CVE-2022-33897
A directory traversal vulnerability exists in the web_server /ajax/remove/ functionality of Robustel R1510 3.1.16. A specially-crafted network request can lead to arbitrary file deletion. An attacker can send a sequence of requests to trigger this vulnerability.
The versions below were either tested or verified to be vulnerable by Talos or confirmed to be vulnerable by the vendor.
Robustel R1510 3.1.16
R1510 - https://www.robustel.com/en/product/r1510-industrial-cellular-vpn-router/
4.9 - CVSS:3.0/AV:N/AC:L/PR:H/UI:N/S:U/C:N/I:H/A:N
CWE-22 - Improper Limitation of a Pathname to a Restricted Directory (‘Path Traversal’)
The R1510 is an industrial cellular router. It offers several advanced software features like an innovative use of Open VPN, Cloud management, data over-use guard, smart reboot and others.

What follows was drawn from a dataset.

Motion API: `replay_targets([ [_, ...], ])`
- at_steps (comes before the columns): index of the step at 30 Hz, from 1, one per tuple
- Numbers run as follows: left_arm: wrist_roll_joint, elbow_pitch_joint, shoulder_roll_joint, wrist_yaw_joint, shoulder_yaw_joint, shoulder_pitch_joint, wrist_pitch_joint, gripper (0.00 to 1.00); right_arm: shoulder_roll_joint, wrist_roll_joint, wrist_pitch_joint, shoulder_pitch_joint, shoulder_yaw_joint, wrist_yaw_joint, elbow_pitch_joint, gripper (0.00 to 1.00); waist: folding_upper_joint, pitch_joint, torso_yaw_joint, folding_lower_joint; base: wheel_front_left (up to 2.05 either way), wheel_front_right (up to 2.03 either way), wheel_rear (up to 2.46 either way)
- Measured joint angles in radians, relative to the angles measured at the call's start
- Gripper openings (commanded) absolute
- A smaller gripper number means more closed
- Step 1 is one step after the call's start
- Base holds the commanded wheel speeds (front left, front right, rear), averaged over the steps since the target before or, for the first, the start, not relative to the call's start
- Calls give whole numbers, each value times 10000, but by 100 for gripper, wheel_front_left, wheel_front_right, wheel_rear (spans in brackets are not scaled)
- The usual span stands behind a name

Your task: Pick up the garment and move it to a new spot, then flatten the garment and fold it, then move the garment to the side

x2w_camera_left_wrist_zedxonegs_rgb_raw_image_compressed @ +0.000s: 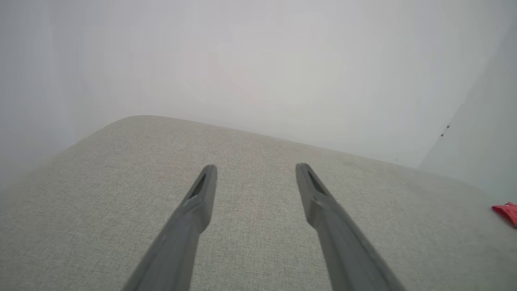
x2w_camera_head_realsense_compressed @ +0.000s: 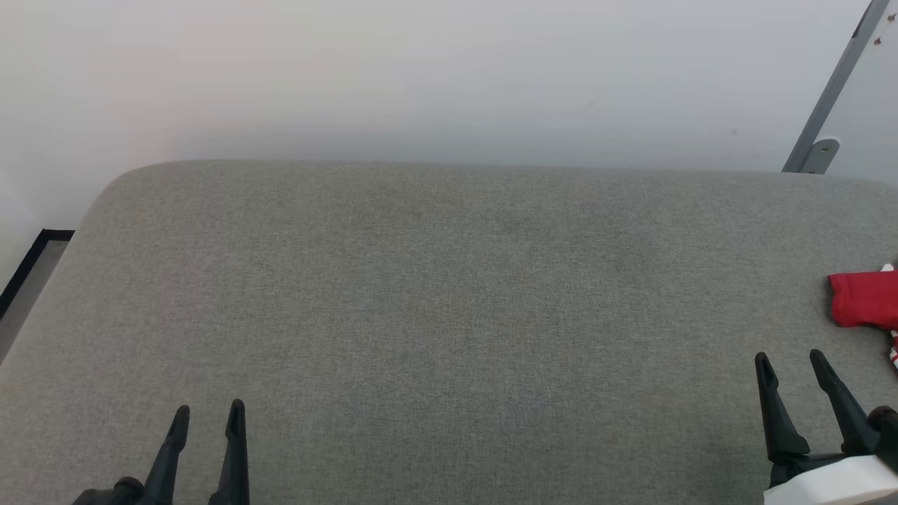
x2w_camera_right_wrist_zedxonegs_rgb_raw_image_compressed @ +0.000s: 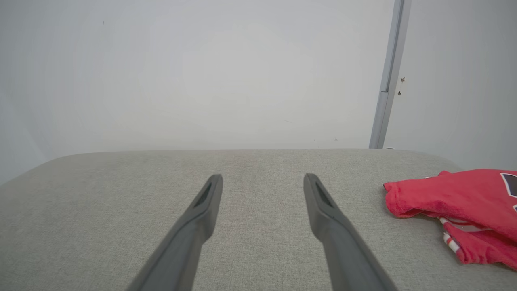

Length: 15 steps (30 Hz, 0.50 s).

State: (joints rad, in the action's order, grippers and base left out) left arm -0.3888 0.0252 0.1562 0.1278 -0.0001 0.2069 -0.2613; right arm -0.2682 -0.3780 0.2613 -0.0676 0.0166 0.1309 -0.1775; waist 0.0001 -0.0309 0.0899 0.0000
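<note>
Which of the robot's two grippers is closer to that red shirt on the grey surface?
The right gripper. It is open, just short of the garment, which lies slightly ahead and to its right. The left gripper, also open, is far across the grey surface.

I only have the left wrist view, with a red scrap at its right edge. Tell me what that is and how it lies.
Observer: That's the garment, a red shirt lying bunched on the grey cushion, with a red-striped white edge showing under its fold.
Operator: Now report the right claw.
Observer: The right claw is open and empty. It is not touching the garment, which lies ahead of it and to its right.
</note>
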Motion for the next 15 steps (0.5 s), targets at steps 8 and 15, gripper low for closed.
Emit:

The R1510’s web_server has an API that is used to remove a specific file from a preset of folders. The /ajax/remove/ API expects the file_name parameters used to specify the file of interest and other two parameters to choose between a list of possible folders, from which it is possible to remove files.
Here is a relevant portion of the /ajax/remove/ API:
[...]
file_name = (char *)websGetVar(webs,"file_name",0);
generated_filepath._0_4 = 0;
memset(generated_filepath + 4,0,0xffc);
if ((file_name == (char *)0x0) || (is_true = string_inject_verify(file_name,1), is_true != 0)) { [1]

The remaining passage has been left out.